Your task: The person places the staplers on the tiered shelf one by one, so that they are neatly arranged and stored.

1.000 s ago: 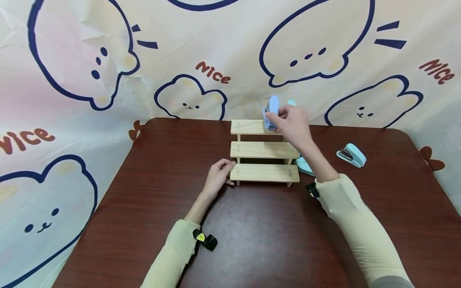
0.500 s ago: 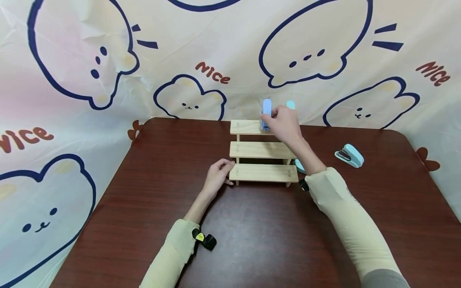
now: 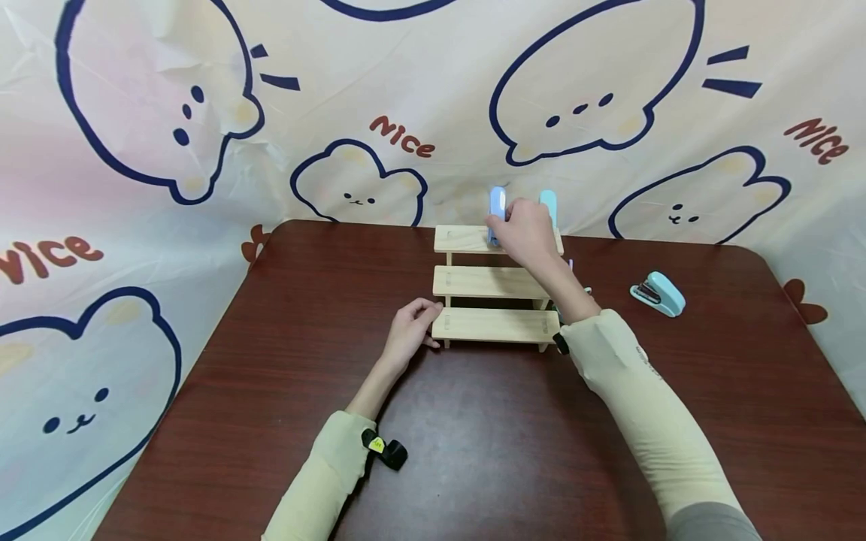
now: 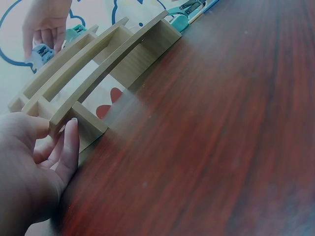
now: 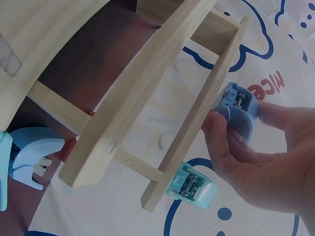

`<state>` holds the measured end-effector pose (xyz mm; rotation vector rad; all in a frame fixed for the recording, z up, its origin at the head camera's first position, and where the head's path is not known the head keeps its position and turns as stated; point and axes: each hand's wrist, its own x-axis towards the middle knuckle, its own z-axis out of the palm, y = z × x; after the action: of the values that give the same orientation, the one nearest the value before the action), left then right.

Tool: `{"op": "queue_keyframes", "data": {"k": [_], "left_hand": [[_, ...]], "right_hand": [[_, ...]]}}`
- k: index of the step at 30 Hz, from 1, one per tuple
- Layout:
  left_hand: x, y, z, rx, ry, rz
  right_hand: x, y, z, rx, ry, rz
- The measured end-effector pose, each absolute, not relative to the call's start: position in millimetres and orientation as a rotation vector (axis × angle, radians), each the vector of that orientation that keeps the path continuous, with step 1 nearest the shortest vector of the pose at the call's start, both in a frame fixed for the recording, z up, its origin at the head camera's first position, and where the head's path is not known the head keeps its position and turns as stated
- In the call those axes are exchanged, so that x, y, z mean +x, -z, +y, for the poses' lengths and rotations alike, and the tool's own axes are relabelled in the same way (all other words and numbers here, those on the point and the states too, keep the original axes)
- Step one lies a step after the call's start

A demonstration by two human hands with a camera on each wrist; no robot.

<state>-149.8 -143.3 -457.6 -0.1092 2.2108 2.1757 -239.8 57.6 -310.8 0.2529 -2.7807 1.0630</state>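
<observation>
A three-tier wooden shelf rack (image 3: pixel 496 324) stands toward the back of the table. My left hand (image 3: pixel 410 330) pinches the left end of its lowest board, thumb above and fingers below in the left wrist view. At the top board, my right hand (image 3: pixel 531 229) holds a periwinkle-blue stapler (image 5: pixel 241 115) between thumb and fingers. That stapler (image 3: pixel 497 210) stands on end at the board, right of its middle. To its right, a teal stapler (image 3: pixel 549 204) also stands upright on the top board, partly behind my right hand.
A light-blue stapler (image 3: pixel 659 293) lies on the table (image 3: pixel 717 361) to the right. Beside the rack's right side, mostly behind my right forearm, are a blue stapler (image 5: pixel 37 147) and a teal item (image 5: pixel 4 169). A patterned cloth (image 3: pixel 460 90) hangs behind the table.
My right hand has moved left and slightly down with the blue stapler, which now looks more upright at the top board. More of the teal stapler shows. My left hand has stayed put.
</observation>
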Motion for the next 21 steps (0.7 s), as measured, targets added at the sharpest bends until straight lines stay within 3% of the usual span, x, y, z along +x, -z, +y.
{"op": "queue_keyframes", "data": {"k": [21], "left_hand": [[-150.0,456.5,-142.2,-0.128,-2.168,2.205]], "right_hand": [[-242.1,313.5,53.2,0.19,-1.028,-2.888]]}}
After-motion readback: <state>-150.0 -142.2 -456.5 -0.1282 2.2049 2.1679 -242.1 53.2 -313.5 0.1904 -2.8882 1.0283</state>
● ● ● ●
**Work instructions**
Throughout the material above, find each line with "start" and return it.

**Written solution**
- The measured end-effector pose, each absolute, not relative to the call's start: position in millimetres and orientation as a rotation vector (axis × angle, radians), each the vector of that orientation that keeps the path continuous, with step 1 nearest the shortest vector of the pose at the call's start, both in a frame fixed for the recording, z up, its origin at the head camera's first position, and where the head's path is not known the head keeps its position and turns as stated
- Step one lies a step after the call's start

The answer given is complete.